#### Exercise goal
Quote, with no changes, the lines that run from the top of the material to the line with "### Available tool", both included.

#### Provided material
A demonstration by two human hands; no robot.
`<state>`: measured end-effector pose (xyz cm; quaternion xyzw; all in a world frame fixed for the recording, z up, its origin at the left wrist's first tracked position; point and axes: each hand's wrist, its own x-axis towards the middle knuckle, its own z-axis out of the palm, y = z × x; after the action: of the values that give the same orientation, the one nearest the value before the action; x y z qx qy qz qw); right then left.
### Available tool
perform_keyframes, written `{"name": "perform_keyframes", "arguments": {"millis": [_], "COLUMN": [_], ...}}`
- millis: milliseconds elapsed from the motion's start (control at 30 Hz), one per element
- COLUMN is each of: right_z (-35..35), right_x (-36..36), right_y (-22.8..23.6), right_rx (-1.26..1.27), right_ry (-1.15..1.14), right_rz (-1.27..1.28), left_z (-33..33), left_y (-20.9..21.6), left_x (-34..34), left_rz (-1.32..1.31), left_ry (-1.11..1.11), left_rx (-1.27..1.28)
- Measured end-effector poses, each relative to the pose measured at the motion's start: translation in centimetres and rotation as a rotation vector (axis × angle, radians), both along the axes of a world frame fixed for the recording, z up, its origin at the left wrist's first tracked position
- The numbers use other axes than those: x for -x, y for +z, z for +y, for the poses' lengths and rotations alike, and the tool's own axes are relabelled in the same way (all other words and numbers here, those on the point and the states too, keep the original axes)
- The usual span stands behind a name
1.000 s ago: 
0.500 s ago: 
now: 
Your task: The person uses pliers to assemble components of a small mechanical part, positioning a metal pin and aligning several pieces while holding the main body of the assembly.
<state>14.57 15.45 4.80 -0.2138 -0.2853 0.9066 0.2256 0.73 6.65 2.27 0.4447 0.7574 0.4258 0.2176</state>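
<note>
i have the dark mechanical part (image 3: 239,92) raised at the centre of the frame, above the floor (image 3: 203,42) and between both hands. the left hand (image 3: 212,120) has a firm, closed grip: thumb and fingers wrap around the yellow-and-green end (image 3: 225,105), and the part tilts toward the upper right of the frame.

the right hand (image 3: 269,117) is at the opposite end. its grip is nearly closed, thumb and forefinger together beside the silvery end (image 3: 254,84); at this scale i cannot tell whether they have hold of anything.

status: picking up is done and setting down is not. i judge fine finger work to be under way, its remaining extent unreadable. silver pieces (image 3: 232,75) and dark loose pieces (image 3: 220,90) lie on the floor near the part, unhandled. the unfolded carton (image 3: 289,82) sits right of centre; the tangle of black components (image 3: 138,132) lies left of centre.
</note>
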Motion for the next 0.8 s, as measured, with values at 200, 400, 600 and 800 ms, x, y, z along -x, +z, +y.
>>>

#### Response for this exercise
A demonstration by two human hands; no robot.
`<state>`: measured end-effector pose (xyz cm; quaternion xyzw; all in a world frame fixed for the recording, z up, its origin at the left wrist's first tracked position; point and axes: each hand's wrist, its own x-axis towards the middle knuckle, its own z-axis out of the palm, y = z × x; after the action: of the values that give the same orientation, the one nearest the value before the action; x y z qx qy qz qw); right then left.
### Available tool

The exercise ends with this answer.